What you will do
Return each line of the records below in which the string "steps" turns up.

-------------------------

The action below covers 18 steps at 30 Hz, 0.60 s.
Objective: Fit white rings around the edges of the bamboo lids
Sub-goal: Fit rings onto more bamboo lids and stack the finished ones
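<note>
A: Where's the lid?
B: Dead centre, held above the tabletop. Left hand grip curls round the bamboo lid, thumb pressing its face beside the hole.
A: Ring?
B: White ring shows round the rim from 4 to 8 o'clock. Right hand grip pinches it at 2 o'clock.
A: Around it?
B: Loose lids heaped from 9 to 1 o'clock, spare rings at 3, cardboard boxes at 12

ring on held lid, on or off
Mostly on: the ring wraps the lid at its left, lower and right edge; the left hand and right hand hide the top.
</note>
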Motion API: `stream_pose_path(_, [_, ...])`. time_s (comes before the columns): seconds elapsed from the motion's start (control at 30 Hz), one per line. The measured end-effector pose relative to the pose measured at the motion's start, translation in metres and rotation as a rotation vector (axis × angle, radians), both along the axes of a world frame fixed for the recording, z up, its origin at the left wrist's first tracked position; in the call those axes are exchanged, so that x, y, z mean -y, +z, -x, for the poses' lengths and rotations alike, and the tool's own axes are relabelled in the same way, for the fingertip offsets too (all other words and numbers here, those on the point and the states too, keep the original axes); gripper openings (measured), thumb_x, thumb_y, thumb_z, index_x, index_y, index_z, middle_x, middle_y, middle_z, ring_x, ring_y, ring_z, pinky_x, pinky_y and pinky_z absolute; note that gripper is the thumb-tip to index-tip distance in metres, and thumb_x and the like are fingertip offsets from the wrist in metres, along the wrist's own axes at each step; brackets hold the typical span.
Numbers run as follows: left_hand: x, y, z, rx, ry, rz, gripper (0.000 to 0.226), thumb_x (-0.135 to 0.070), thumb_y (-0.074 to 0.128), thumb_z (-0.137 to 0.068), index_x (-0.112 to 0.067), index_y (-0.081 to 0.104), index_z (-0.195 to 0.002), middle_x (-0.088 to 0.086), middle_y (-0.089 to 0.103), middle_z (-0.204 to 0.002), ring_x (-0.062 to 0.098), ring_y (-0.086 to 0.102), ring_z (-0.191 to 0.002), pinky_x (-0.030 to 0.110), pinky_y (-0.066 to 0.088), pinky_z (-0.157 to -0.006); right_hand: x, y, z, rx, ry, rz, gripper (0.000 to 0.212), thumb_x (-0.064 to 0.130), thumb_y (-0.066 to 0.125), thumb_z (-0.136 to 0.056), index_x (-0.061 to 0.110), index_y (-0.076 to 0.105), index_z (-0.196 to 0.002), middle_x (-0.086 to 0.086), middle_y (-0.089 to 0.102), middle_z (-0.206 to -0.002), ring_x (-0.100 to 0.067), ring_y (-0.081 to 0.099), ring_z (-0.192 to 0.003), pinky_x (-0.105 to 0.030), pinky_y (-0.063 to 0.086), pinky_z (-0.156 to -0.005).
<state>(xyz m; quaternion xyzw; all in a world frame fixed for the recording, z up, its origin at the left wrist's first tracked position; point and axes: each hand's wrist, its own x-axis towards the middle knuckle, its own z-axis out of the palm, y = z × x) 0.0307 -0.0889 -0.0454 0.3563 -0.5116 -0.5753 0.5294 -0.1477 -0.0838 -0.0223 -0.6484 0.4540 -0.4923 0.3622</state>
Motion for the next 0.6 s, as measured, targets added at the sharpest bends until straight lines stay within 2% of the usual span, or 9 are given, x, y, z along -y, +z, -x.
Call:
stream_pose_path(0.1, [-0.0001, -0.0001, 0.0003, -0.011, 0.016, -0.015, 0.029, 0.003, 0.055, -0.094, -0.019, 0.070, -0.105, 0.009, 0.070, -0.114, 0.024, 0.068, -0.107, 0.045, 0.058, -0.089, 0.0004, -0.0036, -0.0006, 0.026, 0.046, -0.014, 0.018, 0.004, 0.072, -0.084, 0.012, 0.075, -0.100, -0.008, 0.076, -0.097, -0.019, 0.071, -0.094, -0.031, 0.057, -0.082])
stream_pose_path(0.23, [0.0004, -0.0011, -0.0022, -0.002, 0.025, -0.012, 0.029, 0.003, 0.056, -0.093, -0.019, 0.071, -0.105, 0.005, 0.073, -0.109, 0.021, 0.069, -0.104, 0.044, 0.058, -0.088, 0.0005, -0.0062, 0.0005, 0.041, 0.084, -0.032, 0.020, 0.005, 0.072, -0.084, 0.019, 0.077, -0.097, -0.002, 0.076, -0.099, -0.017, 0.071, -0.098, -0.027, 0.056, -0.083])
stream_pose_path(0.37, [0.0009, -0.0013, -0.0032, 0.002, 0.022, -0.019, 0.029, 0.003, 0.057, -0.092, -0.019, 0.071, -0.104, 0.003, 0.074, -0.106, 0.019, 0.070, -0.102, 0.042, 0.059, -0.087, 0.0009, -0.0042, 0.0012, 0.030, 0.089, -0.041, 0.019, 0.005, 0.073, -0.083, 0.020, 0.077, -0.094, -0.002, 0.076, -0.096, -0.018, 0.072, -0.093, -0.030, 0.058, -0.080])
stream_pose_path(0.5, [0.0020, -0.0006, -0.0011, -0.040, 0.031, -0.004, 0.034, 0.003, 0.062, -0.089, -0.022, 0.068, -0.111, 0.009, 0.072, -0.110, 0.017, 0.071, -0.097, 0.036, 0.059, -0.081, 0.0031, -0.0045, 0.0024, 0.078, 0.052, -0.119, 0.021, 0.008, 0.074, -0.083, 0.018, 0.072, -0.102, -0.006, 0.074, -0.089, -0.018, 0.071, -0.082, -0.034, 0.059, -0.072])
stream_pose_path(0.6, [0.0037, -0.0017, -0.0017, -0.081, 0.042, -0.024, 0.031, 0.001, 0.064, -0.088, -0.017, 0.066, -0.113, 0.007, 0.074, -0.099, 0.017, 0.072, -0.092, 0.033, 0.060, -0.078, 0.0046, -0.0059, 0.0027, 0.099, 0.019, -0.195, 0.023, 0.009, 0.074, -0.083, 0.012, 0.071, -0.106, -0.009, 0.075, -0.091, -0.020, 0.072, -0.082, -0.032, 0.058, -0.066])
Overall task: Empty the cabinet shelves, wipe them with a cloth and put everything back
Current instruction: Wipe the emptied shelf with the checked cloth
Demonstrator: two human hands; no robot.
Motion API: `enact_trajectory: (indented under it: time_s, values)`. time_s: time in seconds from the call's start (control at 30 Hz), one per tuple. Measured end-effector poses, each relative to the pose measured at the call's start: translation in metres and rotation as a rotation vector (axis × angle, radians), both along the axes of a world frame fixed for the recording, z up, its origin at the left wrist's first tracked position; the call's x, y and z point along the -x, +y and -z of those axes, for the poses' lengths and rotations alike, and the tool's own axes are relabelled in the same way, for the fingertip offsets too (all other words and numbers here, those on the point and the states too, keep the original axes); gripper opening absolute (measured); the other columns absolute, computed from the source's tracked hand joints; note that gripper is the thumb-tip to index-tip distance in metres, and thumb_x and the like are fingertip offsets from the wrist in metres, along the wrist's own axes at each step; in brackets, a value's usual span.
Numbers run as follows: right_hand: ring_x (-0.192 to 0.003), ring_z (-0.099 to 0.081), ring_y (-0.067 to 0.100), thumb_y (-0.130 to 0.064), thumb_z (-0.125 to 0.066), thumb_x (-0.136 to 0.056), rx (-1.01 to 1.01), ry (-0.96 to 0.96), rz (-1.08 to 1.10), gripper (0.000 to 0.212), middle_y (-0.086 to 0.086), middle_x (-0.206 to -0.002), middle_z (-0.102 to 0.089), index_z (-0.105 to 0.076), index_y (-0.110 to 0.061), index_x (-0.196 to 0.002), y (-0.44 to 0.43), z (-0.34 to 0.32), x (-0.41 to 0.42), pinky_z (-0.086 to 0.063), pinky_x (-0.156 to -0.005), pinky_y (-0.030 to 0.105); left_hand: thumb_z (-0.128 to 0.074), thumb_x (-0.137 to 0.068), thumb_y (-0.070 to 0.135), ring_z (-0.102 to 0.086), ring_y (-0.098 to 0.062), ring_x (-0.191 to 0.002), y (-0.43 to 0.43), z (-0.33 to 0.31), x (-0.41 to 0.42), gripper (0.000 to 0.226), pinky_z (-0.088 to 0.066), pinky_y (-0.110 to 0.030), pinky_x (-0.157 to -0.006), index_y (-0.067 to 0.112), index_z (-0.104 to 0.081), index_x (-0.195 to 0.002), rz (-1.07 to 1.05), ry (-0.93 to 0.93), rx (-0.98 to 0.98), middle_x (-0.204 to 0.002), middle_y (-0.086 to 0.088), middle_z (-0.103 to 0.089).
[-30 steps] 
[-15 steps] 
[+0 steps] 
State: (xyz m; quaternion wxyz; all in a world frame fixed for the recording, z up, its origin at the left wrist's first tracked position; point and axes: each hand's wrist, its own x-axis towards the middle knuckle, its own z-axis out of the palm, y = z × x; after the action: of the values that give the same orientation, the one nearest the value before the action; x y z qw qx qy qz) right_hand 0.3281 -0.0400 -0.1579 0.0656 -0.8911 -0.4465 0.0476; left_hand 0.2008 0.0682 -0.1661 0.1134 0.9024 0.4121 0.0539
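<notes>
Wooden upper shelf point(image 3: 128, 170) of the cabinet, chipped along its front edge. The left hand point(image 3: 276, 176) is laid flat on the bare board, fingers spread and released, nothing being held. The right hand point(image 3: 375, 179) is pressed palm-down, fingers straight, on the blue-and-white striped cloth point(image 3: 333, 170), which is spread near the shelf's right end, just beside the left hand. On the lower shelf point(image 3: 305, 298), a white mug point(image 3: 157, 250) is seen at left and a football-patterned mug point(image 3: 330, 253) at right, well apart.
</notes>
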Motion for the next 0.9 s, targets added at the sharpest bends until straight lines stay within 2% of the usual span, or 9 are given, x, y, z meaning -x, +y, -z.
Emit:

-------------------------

Answer to this exercise
The action below covers 18 steps at 30 Hz, 0.60 s.
[-30 steps] 
[-15 steps] 
[+0 steps] 

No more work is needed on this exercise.